Overdue update


I suddenly realized that my last post was to say I had an interview.

Things have been somewhat crazy lately, and I’ve had technical problems with my computer. Some of these are now fixed, others – like the death of my backup drive – are still ongoing.
So I have finally managed to sit down and update this blog.

Sadly, I didn’t get the job.
I think I did reasonably well in the interview, but the phone call said it was a very strong field and they went with someone who came out stronger. I have accepted this and moved on.

OK, I’m going to talk in general from here on about the interview process in the current employment environment – I’m not trying to suggest for a moment that there was anything wrong with the interview I attended or the school itself.
I’m just having a rant, because I know of friends who have had the experience I’m about to describe.
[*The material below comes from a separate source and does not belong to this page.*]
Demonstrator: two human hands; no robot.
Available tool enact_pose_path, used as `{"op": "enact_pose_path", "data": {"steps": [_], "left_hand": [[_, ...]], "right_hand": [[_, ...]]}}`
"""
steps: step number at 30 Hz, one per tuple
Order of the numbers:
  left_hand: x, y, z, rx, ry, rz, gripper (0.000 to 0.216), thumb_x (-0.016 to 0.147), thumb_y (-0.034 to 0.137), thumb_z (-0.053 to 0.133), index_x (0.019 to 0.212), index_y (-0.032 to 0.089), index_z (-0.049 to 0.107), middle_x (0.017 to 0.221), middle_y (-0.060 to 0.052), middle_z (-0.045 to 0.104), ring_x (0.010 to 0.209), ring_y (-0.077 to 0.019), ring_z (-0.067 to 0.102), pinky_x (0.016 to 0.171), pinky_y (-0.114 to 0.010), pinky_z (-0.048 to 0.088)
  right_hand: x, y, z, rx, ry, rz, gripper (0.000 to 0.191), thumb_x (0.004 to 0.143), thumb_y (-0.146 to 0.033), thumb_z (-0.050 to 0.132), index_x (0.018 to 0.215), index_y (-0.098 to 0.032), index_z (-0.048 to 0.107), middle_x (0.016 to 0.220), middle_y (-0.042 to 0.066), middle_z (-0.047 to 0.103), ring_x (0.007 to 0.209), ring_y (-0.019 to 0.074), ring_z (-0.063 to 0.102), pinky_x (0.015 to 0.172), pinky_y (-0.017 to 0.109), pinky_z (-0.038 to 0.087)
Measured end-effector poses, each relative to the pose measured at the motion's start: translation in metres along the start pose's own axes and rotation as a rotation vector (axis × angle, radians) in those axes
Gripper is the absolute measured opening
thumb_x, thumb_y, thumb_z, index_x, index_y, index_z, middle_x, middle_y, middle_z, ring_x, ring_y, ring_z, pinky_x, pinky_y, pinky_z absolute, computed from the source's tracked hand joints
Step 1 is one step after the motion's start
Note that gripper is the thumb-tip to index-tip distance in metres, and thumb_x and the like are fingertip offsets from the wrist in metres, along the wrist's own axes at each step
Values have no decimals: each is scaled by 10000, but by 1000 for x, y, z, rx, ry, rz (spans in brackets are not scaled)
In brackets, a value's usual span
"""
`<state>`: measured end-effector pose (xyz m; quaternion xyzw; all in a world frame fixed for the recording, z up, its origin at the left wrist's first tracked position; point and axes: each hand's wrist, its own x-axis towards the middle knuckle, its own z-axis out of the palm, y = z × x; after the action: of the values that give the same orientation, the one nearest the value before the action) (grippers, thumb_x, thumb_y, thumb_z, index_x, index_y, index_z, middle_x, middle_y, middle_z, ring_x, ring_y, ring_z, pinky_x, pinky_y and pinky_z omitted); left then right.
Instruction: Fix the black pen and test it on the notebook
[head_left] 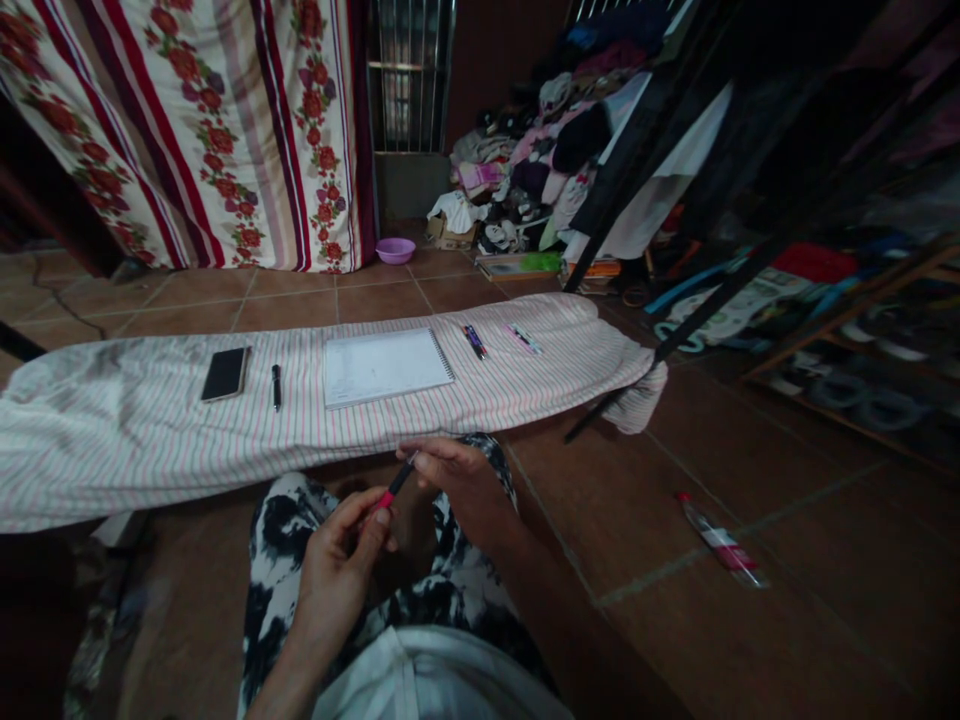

When unsuccessful at interview, a cynic often says ‘they knew who they wanted all along’.
There are times when this is actually the case.
This happens especially {but not exclusively} when there is an internal candidate, but they have to be seen to be going through the proper process in order to comply with all sorts of regulations.
It seems crazy to me that a candidate can apply for a post, that the firm can know they want that person to fill that vacancy, yet they can’t just appoint them. In order to satisfy some sort of keeping it above board rule, the post is advertised. External candidates take the time to fill in an application form, compose a letter, try to ‘sell themselves’ to the company. They get an interview. Maybe take time off from their existing job – often having to use a day of leave – to attend said interview, frequently incurring expense to travel there which isn’t always reimbursed. Experience all the nerves of the interview, and the anxious wait for the phone call/email afterward. When in fact none of them actually stood a chance; it was a fait-accompli.
Surely, this going through the motions is actually the complete opposite of being fair and above board. Nobody in the firm would ever admit it was fixed all along for their candidate to succeed – they would open themselves up to being sued – but everyone knows it happens. {Just like some employers still discriminate on the grounds of age, gender, race etc. despite it being illegal now to do so.} I’ve even known somebody who went for the same internal promotion as a colleague and said they could tell by the wording that the questions were weighted specifically to be prejudiced toward the other candidate.
Wouldn’t it be more honest, and cheaper, to allow companies to employ someone they want without going through the farce of holding interviews with people who have no hope of getting the job?

What do you think?
Has this ever happened to you?
Have you ever been the person who got the job this way? How did it make you feel?
Have you been an employer put in this position?
How could the laws be changed to avoid this?